Gegenüber Burka und Niqab fehlt die Gelassenheit. Das ist spiessig und zusätzlich ein Machogehabe mit umgekehrten Vorzeichen. In ihm zeigt sich die hilfloseste Art, abendländische Werte zu verteidigen. Darum dreht es sich denn auch nicht, sondern ums Zeuseln gegen Fremde und Fremdes.

Danke Herr Bännninger für diesen Artikel. Ein weiteres Licht im Dunkeln.

Wer sein Gesicht verbirgt, verbirgt seine Identität. Jederman hat das Recht, den Umgang mit maskierten Menschen abzulehnen.

Für sich ablehnen können sie was sie wollen. Aber gleich zu verbieten per Verfassung. Erinnert mich an das Verbot in der Schule, anstatt LInks unbedingt rechts zu schreiben. Das war ebenso sinnvoll wie die Forderung der Biedermänner und Brandstifter, die Burka abzuschaffen.

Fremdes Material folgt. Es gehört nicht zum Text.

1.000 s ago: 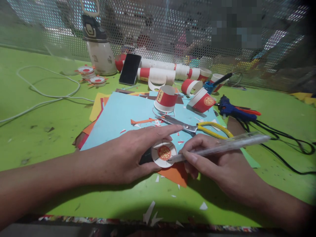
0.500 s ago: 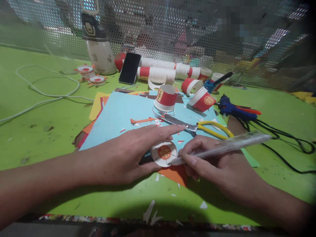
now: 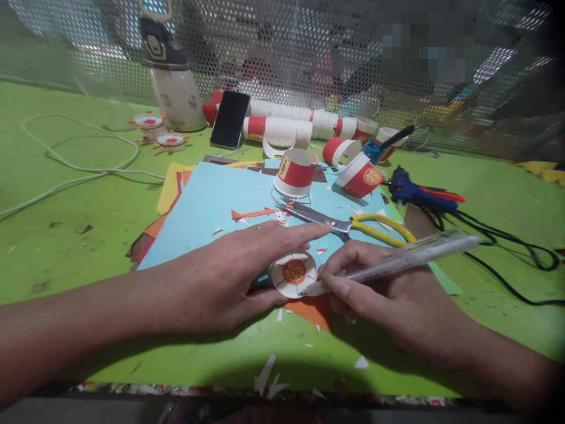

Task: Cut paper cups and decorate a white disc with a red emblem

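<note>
A small round white disc [image 3: 286, 287] with an orange emblem and dark lines is held at its edge by my left hand [image 3: 220, 277], thumb below and fingers above. My right hand [image 3: 388, 300] grips a translucent pen [image 3: 415, 257], its tip touching the disc's lower edge. Beyond my fingers, yellow-handled scissors [image 3: 338, 225] lie on light blue paper [image 3: 212, 200]. A cut red and white paper cup [image 3: 295, 175] stands behind the blades, with a tilted cup [image 3: 359, 175] to its right. An orange paper strip [image 3: 253, 213] lies left of the scissors.
At the back are a bottle [image 3: 174, 94], a phone [image 3: 230, 119] and stacked paper cups [image 3: 286, 131]. Two small paper discs [image 3: 171, 141] and a white cable [image 3: 66, 187] lie left. A blue glue gun [image 3: 415, 191] with black cord is on the right. Paper scraps [image 3: 265, 374] lie near the front edge.
The view has shifted slightly, so the background objects appear a little further left. Both hands keep their holds, and the pen tip remains at the disc's lower edge.
</note>
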Tool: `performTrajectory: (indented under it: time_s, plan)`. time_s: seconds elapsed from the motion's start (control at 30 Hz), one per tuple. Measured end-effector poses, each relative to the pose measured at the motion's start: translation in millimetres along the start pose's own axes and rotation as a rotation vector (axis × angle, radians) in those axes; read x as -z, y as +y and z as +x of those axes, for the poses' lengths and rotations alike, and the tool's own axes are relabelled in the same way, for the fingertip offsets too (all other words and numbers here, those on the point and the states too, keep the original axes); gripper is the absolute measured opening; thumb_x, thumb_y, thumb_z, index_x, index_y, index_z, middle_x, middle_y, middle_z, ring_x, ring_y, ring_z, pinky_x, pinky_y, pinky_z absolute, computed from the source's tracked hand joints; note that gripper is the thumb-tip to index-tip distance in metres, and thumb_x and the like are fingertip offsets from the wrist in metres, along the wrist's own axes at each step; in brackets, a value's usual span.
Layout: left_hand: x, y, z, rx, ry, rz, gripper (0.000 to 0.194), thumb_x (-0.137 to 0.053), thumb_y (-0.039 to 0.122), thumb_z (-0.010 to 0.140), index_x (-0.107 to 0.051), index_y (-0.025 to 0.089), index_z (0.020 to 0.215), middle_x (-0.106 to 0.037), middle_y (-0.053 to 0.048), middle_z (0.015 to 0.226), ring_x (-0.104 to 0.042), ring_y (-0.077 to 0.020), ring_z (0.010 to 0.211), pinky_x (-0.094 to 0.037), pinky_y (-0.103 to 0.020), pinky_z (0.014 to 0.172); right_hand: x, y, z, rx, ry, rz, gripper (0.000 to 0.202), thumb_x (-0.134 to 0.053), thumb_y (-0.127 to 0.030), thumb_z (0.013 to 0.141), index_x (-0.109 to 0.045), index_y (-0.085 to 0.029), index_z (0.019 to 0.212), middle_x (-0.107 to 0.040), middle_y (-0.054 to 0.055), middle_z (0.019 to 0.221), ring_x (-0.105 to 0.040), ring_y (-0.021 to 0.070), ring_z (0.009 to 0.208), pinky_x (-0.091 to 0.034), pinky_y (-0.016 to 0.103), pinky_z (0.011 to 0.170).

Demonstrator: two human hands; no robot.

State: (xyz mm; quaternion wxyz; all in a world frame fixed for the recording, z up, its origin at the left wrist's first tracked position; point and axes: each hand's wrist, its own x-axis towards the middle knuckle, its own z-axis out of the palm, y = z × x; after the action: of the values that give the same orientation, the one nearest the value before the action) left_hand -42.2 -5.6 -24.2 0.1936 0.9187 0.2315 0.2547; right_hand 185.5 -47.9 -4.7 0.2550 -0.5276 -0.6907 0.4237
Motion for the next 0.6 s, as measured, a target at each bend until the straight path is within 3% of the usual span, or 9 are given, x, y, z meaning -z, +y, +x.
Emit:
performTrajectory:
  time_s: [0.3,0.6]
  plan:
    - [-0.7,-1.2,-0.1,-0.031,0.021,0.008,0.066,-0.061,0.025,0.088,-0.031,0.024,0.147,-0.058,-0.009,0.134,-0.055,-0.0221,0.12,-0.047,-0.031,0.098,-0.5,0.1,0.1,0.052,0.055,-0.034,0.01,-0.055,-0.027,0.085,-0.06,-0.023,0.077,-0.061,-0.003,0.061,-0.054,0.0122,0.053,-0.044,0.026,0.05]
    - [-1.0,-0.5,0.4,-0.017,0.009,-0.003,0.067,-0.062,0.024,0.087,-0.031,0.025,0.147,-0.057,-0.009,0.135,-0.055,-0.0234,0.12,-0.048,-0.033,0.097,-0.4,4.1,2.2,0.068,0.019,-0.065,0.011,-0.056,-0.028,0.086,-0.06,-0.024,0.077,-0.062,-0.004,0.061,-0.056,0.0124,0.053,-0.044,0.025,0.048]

Nein Herr Bänninger, diese Maskeraden der muslimischen Frauen sind eine Provokation für ihre Gastgeber. Biedermann und die Brandstifter von zeigen auf, was geschieht, wenn Provokationen nicht rechtzeitig abgestellt, verboten, als einer offenen Gesellschaft abträgig gerügt werden.

Es gibt im Moment zwei Hauptgefahren für die Menschheit:
1) Auslöschung durch eine Klimakatastrophe
2) Auslöschung durch einen Nuklearkrieg (wahrscheinlich versehentlich)

Die Hauptbeiträge von Religionen dazu sind

Ursächlich zu 1) durch christliche Sekten mit Epizentrum USA, die menschliche Ursachen des Klimawandels leugnen und im übrigen den Teufel in Moskau vermuten, was zu 2) beiträgt.
In zweiter Linie, passiv durch die Orthodoxe Kirche in Moskau analog oben zu 2)

Demgegenüber gehören alle Gefahren des Islams bereits zu ferner liefen.

Ich danke der Mainstream- (NZZ...) und Alternativpresse für Burka- und ähnliche Diskussionen, die das vergessen helfen.

MfG
Werner T. Meyer

Die muslimischen Zuwanderer mögen sich einfach nach den hiesigen Gepflogenheiten richten, wie das überall auf diesem Planeten die absolute Selbstverständlichkeit ist, und schon stellt sich die Frage nach einem *Kulturkampf* nicht mehr. Allein der Zuwanderer hat die Pflicht, sich anzupassen. Der Zuwanderer hat absolut Null Rechte, Ansprüche zu stellen, die über die Rechte und Regularien für die Einheimischen hinaus gehen. Niemand ist gezwungen hier zu leben, es gilt Reisefreiheit. Und jedem dem man hier Unterschlupf/Sozialhilfe gewährt, weil angeblich verfolgt, der hat sich ohnehin vollumfänglich anzupassen bis zur Heimreise.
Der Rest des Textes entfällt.